» TASK INSTRUCTIONS
Check every line of the entries for the string "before" and return the ones that contain it.

** DATA FOR THE TASK follows **

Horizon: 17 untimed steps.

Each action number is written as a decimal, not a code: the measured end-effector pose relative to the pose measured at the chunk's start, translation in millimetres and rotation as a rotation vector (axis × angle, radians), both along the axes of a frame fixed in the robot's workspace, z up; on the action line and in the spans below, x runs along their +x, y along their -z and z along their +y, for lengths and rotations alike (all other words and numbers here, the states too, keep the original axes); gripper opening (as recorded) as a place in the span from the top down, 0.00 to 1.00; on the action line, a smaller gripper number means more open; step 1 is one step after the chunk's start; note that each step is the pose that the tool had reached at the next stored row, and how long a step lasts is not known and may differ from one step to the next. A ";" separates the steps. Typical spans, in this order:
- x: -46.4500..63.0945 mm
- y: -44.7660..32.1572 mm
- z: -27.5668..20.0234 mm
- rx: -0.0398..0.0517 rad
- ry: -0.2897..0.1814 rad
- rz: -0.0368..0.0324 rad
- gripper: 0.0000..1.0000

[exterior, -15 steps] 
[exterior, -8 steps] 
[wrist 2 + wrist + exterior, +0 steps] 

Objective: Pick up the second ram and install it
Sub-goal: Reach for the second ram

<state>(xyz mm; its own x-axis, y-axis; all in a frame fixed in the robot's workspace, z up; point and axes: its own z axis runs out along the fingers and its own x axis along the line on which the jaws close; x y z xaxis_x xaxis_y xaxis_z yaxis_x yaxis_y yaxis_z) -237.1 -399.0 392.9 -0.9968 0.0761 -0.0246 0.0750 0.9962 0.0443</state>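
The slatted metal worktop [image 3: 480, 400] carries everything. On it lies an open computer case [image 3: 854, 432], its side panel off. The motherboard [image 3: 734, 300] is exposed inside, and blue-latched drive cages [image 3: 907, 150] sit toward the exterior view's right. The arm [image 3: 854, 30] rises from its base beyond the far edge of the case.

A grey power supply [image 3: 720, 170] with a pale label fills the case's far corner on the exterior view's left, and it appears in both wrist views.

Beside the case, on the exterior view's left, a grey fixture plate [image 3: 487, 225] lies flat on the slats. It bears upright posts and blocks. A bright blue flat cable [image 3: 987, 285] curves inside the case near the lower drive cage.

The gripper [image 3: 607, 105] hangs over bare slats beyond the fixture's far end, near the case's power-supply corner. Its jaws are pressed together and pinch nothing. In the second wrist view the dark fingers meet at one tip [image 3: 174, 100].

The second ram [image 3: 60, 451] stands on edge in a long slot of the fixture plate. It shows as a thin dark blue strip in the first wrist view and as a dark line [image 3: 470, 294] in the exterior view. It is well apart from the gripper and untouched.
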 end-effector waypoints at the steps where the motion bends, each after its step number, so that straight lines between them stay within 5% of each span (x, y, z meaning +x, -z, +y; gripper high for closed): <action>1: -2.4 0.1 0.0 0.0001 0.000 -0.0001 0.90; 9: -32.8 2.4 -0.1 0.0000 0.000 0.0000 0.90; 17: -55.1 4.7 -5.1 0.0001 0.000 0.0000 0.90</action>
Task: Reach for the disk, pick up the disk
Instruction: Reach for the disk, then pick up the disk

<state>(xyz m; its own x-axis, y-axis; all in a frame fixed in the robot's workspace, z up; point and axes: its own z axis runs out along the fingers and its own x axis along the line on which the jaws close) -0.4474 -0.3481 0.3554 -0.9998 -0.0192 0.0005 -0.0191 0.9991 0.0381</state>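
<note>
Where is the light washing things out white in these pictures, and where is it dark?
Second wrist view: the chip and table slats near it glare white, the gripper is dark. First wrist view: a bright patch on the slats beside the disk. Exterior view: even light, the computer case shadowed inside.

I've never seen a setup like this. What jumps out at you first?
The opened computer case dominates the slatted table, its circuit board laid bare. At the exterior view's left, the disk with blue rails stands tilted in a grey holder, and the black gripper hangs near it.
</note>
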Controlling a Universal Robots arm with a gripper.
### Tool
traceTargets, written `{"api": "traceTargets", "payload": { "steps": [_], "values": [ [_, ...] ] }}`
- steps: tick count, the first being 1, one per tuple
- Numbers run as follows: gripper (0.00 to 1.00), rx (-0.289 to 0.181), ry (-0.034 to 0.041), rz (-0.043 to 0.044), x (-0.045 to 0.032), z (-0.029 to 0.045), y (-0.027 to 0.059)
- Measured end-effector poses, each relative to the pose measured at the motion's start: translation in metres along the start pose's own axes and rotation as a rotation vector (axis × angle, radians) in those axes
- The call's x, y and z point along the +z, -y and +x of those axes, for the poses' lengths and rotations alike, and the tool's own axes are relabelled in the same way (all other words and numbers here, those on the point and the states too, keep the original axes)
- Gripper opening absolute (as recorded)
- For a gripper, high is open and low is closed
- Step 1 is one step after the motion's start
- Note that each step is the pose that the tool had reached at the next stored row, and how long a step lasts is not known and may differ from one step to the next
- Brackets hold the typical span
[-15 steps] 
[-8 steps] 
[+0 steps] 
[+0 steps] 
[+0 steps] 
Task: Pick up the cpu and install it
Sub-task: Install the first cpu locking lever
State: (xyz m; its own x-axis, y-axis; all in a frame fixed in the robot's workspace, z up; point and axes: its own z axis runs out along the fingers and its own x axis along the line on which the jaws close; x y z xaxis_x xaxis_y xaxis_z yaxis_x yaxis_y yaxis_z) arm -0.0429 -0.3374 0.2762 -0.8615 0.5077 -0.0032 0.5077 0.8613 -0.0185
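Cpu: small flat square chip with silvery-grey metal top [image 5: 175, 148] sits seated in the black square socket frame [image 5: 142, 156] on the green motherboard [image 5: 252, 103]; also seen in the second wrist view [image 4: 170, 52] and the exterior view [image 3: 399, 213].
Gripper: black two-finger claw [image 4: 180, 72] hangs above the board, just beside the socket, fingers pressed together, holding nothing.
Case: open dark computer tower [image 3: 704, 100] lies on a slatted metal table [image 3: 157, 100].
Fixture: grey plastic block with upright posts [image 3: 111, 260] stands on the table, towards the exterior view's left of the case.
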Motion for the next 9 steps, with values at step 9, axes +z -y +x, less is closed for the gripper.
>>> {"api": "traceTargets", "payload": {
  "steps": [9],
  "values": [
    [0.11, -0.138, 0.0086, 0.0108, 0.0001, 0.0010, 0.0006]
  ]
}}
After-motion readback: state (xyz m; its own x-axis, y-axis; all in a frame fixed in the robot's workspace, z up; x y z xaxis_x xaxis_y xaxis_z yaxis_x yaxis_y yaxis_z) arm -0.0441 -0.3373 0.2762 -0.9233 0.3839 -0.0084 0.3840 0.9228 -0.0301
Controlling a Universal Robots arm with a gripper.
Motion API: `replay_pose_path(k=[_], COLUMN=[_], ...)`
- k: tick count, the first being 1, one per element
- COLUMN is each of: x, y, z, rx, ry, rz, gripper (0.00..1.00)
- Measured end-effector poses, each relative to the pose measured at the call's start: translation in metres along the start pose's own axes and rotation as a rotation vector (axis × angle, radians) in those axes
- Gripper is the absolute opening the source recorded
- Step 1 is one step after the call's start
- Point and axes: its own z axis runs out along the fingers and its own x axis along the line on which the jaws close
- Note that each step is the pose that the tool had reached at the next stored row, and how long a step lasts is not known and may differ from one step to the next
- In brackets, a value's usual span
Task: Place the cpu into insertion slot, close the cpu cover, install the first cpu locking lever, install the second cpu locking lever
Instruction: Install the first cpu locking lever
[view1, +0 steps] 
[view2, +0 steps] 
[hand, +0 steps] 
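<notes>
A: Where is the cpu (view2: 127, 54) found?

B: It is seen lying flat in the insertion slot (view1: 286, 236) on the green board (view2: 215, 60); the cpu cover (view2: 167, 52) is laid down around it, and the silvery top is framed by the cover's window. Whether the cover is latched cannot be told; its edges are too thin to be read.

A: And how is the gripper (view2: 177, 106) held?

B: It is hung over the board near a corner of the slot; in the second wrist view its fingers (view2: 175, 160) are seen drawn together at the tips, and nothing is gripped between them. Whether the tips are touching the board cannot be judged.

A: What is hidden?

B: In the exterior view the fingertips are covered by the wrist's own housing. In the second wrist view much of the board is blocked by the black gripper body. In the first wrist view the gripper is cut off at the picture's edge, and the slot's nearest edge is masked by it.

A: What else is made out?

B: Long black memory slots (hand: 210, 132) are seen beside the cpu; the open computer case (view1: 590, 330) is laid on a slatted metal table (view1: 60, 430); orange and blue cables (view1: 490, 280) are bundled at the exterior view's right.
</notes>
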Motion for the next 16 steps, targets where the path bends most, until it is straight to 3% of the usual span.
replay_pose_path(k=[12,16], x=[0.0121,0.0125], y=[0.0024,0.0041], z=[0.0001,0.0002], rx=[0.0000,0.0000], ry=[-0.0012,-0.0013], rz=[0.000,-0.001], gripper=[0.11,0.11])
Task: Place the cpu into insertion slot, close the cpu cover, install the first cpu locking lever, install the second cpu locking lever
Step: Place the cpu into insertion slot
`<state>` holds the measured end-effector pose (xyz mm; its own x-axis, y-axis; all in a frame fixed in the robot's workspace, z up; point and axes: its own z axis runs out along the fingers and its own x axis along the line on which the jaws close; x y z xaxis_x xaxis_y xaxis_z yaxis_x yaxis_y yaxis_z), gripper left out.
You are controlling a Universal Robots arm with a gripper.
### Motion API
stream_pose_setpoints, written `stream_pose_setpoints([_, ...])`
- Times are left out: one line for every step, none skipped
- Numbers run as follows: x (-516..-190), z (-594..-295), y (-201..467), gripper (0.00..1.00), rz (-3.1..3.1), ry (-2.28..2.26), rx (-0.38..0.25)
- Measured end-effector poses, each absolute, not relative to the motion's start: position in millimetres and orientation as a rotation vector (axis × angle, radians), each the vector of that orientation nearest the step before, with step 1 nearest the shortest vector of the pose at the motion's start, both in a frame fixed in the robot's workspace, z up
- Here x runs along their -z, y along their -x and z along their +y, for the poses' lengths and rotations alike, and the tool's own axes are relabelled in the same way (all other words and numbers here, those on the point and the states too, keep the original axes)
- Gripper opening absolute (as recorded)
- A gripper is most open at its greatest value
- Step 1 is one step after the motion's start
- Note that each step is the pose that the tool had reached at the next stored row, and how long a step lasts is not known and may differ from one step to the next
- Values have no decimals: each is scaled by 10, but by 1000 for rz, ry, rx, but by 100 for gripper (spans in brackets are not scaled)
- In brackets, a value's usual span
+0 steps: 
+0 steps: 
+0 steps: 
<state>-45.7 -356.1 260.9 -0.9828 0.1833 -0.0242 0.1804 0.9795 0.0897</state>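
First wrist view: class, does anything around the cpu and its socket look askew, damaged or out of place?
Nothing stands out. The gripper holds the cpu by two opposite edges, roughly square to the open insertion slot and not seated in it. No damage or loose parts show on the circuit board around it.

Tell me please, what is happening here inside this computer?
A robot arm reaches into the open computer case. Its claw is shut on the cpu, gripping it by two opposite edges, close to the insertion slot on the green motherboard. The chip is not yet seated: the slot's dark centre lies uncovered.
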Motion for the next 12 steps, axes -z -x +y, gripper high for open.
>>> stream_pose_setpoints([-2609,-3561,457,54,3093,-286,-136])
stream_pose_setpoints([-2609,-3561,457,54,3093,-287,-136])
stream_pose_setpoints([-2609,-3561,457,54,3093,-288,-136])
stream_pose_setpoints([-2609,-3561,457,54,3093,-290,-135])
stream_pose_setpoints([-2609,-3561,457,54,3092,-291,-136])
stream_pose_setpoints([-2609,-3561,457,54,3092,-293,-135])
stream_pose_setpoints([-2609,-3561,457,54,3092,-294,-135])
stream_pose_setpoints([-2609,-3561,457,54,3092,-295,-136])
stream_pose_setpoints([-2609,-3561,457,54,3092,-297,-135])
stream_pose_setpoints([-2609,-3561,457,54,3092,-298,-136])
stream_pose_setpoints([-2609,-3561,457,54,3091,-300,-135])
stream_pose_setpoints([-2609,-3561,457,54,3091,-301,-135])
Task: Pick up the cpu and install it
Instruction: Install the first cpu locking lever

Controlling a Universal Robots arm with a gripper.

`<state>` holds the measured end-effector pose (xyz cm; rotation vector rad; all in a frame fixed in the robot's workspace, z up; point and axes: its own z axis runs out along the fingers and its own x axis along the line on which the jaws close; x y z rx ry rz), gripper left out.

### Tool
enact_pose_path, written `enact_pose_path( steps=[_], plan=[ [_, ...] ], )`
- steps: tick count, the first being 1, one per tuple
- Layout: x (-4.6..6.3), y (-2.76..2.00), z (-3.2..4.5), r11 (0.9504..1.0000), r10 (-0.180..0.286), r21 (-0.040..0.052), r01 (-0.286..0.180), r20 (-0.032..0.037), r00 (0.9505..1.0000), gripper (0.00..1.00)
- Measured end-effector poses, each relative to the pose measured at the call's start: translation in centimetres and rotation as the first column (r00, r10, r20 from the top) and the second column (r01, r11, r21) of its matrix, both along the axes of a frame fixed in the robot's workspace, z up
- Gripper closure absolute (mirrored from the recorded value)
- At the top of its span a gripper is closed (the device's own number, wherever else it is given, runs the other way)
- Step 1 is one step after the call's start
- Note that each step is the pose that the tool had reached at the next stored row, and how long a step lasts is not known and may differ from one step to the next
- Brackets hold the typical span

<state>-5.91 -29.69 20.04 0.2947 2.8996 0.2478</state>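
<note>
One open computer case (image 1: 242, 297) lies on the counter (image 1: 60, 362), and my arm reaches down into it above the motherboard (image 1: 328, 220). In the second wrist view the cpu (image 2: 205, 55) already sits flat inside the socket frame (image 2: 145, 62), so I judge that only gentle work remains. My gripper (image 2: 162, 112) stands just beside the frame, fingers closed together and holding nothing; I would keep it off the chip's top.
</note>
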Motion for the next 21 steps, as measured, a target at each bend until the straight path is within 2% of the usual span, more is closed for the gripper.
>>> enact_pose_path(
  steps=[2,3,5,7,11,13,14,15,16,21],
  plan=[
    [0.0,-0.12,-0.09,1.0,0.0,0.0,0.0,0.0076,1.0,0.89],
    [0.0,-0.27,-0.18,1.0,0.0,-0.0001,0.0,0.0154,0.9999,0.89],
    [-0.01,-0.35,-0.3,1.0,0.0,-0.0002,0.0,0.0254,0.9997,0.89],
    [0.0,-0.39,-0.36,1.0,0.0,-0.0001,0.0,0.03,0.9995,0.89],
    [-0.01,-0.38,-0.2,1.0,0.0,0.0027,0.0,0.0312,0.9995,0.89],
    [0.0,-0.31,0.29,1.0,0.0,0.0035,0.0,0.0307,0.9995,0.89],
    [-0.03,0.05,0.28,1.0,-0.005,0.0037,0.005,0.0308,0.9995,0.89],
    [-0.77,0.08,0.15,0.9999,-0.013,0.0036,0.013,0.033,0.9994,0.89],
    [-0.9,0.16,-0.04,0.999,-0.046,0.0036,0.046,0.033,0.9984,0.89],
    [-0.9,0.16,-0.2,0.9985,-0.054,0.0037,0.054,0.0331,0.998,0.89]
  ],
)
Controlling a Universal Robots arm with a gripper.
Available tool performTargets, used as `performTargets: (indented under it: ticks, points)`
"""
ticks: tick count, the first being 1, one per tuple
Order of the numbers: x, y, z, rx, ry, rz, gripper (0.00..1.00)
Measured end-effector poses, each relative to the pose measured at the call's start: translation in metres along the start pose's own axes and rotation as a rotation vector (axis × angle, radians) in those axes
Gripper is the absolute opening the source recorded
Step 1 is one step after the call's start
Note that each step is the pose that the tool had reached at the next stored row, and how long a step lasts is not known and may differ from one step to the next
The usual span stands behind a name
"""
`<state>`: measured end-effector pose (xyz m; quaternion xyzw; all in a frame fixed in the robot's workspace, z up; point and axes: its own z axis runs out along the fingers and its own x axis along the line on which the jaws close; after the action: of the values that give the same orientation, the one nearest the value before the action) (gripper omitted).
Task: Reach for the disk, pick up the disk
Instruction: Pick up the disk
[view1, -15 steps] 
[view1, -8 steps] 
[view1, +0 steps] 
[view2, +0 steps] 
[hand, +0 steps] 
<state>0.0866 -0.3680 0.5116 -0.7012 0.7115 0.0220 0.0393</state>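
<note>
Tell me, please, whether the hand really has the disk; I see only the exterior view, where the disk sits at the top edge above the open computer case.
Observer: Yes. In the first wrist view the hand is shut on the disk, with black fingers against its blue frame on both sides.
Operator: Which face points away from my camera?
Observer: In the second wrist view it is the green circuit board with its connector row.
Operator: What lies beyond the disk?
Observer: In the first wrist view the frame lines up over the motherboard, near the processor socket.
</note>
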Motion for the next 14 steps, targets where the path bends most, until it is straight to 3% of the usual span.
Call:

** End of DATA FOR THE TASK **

» EXERCISE RESPONSE
- Measured end-effector poses, each absolute, not relative to the motion's start: position in millimetres and orientation as a rotation vector (axis × angle, radians), each the vector of that orientation nearest the step before, with step 1 nearest the shortest vector of the pose at the motion's start, both in a frame fixed in the robot's workspace, z up
`<state>`: measured end-effector pose (xyz m; quaternion xyzw; all in a frame fixed in the robot's workspace, z up; point and axes: its own z axis runs out along the fingers and its own x axis along the line on which the jaws close; after the action: of the values that give the same orientation, the one nearest the value before the action) (gripper omitted).

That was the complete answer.